*The problem:* Could you reproduce, from the records below, everything from the line with "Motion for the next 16" down to the line with "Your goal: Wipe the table", keeping both of those lines and changing nothing?

*Available data:*
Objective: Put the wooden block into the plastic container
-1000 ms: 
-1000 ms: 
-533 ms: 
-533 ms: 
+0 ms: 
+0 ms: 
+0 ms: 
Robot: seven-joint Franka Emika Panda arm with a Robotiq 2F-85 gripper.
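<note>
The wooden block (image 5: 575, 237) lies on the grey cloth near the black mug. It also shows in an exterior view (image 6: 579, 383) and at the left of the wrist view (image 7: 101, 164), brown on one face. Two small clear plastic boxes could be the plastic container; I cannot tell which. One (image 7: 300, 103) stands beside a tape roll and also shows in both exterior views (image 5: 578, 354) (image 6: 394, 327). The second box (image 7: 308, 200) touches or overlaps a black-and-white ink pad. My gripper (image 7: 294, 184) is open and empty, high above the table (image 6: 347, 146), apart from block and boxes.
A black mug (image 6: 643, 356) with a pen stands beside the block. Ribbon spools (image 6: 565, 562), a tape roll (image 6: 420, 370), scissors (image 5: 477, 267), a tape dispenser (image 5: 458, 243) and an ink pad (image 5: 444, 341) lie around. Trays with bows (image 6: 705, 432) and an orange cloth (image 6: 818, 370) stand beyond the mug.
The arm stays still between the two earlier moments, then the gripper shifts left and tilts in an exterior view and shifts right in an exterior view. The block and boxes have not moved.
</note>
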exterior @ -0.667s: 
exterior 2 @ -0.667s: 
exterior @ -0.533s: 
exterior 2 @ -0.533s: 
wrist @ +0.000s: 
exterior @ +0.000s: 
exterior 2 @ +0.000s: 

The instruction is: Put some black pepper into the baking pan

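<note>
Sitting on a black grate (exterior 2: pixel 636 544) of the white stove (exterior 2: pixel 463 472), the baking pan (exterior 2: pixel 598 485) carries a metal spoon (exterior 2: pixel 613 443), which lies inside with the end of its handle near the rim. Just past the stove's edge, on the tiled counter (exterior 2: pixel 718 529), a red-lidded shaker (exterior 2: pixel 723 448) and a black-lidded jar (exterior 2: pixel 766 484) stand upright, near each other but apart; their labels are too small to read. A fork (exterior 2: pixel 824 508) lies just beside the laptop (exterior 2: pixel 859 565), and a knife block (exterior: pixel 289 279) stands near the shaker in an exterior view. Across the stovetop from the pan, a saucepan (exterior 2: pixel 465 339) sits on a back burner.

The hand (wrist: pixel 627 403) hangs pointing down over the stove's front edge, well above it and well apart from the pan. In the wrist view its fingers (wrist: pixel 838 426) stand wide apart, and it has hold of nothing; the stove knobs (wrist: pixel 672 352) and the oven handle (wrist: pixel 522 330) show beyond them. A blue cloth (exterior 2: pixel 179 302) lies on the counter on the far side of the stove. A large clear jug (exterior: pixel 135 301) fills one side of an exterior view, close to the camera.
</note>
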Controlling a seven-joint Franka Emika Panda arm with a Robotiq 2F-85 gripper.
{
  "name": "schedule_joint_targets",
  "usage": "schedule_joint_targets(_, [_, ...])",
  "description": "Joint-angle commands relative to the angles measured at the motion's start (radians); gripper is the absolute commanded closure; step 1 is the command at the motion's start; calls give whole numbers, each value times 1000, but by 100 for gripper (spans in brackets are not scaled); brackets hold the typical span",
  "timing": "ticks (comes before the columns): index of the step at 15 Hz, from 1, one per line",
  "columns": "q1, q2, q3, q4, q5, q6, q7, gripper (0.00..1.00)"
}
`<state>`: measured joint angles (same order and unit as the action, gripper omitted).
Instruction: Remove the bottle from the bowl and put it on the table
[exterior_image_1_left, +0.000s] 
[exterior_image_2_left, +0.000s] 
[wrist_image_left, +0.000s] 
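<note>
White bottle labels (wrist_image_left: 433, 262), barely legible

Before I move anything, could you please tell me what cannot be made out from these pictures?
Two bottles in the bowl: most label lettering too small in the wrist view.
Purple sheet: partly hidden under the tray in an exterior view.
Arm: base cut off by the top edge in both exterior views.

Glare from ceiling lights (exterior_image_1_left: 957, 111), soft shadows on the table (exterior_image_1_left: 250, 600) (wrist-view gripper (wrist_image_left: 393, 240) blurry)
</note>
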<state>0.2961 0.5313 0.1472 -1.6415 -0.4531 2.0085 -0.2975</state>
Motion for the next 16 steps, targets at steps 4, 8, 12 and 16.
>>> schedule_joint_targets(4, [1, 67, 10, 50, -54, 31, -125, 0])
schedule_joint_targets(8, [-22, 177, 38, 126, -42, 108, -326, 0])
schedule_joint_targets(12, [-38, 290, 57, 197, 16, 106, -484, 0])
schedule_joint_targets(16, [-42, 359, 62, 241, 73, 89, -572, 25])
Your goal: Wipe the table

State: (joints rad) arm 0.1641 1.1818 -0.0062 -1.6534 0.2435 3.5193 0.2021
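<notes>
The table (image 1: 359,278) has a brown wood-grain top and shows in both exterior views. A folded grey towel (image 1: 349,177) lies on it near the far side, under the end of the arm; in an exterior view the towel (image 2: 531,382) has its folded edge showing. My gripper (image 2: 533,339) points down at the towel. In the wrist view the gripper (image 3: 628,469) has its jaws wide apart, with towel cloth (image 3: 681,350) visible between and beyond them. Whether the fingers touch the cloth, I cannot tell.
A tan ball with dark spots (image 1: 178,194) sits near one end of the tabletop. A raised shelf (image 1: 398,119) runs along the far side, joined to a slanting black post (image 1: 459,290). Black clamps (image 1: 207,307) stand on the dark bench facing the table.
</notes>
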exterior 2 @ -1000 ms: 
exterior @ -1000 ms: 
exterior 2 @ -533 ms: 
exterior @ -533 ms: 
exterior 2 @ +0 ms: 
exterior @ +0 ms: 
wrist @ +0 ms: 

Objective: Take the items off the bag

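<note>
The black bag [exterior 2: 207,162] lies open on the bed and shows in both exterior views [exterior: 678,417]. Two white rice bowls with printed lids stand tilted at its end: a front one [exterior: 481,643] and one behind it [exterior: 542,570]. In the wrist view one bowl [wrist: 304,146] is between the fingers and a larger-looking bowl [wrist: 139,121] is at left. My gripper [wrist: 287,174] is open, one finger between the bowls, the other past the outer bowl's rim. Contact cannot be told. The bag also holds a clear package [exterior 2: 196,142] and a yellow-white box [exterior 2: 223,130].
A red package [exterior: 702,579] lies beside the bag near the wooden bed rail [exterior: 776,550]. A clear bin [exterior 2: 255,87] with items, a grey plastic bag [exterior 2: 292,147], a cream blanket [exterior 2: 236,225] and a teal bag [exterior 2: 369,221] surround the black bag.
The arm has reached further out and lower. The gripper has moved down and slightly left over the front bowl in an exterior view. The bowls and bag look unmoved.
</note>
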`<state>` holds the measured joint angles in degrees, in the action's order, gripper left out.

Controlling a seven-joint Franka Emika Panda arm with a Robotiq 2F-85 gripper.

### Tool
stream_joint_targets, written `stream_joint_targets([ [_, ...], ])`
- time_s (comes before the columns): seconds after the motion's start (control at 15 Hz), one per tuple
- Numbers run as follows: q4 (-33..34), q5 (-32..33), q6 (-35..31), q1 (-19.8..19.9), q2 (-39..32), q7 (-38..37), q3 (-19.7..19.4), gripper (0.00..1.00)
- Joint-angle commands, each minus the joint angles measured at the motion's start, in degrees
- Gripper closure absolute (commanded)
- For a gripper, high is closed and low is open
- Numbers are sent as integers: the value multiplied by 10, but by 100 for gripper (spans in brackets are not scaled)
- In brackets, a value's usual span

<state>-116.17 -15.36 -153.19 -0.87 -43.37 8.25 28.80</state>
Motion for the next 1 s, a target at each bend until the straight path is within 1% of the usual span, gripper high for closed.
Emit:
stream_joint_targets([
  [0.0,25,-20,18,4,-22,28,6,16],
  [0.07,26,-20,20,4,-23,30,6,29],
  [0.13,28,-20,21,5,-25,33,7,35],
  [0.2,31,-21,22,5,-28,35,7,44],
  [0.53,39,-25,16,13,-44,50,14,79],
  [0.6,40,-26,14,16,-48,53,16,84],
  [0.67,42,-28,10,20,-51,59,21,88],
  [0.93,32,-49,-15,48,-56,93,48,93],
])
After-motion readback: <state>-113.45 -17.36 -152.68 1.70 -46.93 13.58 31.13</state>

*Task result:*
Motion for the next 16 steps, targets at steps 4, 8, 12 and 16.
>>> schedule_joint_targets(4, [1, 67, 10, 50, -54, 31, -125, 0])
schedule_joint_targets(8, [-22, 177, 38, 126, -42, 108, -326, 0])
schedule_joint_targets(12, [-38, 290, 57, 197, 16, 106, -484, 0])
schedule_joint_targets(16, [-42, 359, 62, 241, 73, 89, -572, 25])
Your goal: Wipe the table

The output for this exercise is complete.